■ WHAT THE TASK ASKS
In the entries below, every line that contains "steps" must be located and copied.

[[ SUPPLIED RECORDS, beginning ]]

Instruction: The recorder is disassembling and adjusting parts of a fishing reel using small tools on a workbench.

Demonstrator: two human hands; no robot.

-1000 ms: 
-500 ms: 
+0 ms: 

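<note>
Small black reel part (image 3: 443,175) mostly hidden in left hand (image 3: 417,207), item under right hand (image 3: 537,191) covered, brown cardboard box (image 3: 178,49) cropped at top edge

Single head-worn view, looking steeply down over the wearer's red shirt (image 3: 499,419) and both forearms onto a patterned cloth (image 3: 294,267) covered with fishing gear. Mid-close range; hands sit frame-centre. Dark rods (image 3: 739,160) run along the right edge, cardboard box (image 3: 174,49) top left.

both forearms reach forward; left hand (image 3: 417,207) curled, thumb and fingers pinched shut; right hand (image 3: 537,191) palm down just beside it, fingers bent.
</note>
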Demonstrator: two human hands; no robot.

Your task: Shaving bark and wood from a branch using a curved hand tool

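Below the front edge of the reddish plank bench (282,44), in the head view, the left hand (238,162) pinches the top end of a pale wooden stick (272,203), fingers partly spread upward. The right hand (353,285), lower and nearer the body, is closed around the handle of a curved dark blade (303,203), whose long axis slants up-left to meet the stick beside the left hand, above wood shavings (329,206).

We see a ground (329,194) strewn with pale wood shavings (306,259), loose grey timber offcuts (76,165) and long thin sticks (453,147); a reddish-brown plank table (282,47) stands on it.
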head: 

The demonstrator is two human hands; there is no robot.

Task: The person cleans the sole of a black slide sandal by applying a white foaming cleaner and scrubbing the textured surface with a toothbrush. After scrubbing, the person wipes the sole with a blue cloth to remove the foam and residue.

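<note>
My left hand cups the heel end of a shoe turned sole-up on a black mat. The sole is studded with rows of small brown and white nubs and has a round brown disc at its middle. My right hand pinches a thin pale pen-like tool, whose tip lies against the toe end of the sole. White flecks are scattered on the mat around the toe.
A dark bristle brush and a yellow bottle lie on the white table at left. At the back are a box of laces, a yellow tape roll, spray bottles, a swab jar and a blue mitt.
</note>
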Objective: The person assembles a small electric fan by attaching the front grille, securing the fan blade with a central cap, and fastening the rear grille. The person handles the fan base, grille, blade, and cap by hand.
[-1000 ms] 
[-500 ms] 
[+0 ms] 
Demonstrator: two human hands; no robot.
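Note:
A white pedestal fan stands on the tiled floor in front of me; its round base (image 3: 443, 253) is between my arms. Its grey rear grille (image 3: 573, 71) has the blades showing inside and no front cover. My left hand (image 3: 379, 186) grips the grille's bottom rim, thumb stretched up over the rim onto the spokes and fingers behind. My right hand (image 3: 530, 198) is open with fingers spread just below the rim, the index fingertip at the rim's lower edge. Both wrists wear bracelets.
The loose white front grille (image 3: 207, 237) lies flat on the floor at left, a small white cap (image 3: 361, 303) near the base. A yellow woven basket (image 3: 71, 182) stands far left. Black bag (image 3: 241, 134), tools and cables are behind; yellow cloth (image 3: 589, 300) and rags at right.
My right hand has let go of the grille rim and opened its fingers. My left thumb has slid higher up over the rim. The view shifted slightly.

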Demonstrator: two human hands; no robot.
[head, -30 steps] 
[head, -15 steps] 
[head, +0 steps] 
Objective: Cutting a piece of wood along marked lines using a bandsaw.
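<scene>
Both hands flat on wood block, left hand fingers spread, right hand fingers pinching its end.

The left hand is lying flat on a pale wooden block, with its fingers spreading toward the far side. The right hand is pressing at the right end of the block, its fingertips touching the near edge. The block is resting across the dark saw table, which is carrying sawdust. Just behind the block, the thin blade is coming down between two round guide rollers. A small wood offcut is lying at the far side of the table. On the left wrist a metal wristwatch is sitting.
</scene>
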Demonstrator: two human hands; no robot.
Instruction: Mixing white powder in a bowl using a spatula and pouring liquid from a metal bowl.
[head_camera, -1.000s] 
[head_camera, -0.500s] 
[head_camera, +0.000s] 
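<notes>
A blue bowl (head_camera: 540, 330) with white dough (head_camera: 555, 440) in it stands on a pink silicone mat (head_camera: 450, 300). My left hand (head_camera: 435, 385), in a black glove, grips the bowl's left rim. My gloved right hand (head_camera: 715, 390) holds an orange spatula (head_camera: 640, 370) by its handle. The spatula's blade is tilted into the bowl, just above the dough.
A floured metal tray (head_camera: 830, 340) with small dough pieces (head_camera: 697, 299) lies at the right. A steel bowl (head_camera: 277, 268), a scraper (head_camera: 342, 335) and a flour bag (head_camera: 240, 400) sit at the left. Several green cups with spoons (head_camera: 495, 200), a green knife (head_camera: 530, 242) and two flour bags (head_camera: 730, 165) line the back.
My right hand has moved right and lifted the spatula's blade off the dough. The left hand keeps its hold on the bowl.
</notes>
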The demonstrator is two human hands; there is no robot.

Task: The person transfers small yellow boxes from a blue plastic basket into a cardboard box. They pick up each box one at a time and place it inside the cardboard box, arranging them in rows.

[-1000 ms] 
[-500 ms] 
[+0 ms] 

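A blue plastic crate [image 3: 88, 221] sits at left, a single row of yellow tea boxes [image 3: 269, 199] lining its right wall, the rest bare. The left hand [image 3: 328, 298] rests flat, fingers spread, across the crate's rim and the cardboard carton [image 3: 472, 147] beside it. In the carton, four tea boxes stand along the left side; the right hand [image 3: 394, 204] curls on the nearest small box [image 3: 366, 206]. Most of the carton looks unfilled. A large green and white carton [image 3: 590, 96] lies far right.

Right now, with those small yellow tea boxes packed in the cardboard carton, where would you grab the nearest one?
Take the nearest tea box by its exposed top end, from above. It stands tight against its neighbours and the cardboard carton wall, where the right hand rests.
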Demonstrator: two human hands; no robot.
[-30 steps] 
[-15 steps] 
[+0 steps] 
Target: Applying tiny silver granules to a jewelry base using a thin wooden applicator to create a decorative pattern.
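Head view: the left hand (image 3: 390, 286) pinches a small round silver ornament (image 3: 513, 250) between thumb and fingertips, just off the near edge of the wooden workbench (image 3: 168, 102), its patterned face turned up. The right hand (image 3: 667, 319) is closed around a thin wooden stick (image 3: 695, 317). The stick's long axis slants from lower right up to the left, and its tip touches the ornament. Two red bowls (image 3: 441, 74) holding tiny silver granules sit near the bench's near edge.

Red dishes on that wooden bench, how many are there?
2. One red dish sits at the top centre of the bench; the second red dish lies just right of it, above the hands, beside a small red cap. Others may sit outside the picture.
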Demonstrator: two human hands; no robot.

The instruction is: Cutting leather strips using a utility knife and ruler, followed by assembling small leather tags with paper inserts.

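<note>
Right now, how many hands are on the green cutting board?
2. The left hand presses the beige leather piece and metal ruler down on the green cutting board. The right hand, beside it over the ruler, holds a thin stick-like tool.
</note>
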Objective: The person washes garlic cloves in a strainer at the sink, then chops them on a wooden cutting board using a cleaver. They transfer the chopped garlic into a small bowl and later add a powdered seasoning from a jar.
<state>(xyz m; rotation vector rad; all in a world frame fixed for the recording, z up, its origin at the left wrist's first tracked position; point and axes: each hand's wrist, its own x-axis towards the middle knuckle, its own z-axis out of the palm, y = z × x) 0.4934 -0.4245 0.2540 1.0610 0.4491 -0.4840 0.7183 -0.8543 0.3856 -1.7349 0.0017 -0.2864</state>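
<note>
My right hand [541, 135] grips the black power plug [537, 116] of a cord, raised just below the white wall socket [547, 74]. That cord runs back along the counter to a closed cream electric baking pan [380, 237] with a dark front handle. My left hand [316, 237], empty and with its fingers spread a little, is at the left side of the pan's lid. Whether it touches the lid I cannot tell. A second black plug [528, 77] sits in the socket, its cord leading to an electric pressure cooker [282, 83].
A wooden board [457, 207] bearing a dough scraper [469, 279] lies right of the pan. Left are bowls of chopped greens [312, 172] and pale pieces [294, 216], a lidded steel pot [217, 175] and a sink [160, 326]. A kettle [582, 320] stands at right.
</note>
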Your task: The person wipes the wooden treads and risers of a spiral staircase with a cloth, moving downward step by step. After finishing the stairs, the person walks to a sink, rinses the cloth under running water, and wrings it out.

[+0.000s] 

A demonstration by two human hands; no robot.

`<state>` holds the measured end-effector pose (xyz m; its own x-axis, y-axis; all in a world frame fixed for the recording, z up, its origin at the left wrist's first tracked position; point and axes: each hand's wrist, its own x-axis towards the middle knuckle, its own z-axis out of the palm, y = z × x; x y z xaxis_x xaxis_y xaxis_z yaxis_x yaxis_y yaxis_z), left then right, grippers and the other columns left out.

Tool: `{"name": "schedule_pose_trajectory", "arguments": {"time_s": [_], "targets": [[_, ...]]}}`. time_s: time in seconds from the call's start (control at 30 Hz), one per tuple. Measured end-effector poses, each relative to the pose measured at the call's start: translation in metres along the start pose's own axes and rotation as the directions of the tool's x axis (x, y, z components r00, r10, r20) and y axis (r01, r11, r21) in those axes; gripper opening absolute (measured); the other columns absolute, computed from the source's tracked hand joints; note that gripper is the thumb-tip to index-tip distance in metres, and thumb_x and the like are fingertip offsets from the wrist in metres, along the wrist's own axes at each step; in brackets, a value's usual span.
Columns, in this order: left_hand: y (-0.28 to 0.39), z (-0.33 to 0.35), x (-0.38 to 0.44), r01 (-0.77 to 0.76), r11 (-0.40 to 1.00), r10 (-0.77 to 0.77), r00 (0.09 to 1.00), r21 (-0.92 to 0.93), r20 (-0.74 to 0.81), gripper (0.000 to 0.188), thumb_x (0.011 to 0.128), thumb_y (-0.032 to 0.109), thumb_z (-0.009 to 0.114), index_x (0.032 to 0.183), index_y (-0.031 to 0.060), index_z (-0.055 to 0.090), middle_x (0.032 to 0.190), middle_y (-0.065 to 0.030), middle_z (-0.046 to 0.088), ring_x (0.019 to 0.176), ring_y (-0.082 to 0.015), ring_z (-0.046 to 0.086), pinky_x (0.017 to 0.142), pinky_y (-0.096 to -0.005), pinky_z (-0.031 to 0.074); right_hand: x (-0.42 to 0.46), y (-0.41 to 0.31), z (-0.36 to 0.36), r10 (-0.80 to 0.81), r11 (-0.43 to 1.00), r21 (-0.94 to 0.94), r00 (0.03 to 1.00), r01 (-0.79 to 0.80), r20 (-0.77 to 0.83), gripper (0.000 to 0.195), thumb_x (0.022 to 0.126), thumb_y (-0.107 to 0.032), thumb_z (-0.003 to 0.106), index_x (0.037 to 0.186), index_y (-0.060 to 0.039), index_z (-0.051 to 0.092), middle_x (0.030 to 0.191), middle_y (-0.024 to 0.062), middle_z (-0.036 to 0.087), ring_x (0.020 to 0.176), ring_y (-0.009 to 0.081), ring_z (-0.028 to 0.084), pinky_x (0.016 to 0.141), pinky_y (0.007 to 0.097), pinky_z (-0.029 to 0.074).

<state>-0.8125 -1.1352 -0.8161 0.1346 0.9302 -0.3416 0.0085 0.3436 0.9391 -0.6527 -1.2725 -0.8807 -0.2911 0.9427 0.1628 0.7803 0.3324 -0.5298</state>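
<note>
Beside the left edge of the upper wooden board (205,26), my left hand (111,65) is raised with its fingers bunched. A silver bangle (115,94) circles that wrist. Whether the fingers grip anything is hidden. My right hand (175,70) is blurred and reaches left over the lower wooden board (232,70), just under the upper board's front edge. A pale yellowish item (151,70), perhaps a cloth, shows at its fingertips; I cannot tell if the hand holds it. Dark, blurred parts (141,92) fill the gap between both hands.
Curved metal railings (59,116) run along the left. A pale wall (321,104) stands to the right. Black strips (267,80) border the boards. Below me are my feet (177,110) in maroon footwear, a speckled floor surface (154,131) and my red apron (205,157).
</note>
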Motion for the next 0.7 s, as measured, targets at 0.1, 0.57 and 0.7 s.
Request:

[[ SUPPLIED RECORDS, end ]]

■ ANSWER SPACE
[head, -30 steps] 
[head, -15 steps] 
[head, +0 steps] 
[-30 steps] 
[-15 steps] 
[+0 steps] 

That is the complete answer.